Problem:
Copy nothing from the entries below except the lines from the one containing "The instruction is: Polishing" through the one containing "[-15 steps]", and copy those exactly.

....................

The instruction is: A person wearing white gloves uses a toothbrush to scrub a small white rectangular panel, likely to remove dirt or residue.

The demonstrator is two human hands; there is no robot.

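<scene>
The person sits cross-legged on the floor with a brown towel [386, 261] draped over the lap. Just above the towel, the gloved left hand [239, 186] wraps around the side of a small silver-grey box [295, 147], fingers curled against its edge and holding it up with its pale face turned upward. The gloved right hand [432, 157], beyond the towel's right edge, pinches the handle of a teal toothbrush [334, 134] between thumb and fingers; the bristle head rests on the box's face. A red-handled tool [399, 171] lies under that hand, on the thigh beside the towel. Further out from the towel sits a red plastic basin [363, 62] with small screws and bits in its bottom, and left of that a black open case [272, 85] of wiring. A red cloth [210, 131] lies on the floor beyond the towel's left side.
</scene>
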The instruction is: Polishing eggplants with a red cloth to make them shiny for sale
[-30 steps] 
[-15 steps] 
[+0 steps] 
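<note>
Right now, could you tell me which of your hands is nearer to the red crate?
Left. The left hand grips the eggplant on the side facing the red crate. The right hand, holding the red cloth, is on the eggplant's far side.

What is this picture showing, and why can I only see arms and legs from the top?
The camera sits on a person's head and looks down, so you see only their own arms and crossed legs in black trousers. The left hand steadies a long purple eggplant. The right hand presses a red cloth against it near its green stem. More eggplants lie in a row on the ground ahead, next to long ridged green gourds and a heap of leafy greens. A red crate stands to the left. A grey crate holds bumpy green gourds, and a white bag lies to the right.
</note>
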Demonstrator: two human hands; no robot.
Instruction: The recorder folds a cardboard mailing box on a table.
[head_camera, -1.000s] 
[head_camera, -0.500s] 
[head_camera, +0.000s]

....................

Finished exercise:
The instruction is: Polishing eggplants with a red cloth to make them shiny for sale
[-30 steps] 
[-15 steps] 

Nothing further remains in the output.